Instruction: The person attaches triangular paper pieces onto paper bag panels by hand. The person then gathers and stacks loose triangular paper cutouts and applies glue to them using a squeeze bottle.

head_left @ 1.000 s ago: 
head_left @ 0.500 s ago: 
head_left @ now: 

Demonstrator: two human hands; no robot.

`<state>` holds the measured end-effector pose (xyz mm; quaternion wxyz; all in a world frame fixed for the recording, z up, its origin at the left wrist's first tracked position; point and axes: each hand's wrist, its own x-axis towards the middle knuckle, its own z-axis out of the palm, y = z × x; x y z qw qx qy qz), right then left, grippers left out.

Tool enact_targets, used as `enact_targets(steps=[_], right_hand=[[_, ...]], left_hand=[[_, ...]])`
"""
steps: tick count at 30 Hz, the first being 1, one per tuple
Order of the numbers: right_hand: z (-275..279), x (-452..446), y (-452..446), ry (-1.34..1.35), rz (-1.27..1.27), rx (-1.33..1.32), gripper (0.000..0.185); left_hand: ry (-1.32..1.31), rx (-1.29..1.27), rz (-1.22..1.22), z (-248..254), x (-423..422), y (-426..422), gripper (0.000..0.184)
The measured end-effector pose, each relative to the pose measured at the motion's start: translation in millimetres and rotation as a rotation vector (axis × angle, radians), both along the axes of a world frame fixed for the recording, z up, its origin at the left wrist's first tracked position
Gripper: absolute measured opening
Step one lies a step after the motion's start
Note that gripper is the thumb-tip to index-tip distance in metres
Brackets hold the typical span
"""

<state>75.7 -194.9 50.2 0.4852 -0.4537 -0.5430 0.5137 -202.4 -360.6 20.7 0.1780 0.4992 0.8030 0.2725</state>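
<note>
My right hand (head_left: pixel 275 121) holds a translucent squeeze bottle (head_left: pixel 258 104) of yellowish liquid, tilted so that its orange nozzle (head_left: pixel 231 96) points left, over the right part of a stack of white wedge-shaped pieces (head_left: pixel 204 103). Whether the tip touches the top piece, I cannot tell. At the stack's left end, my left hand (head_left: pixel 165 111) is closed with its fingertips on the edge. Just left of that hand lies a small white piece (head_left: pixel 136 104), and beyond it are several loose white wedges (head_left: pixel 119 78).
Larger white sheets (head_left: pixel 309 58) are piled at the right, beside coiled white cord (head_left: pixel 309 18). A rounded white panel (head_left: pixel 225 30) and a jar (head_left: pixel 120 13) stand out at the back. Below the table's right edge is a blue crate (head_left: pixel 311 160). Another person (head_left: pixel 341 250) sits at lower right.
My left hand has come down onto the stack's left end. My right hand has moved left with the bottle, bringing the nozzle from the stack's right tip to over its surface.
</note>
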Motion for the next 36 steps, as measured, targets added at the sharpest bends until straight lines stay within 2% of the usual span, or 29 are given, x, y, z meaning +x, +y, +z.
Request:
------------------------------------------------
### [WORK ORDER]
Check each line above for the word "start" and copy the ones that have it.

### [ANSWER]
The measured end-effector pose, each relative to the pose measured at the motion's start: translation in millimetres and rotation as a rotation vector (axis × angle, radians), both along the axes of a world frame fixed for the recording, z up, its origin at the left wrist's first tracked position
Step one lies a step after the motion's start

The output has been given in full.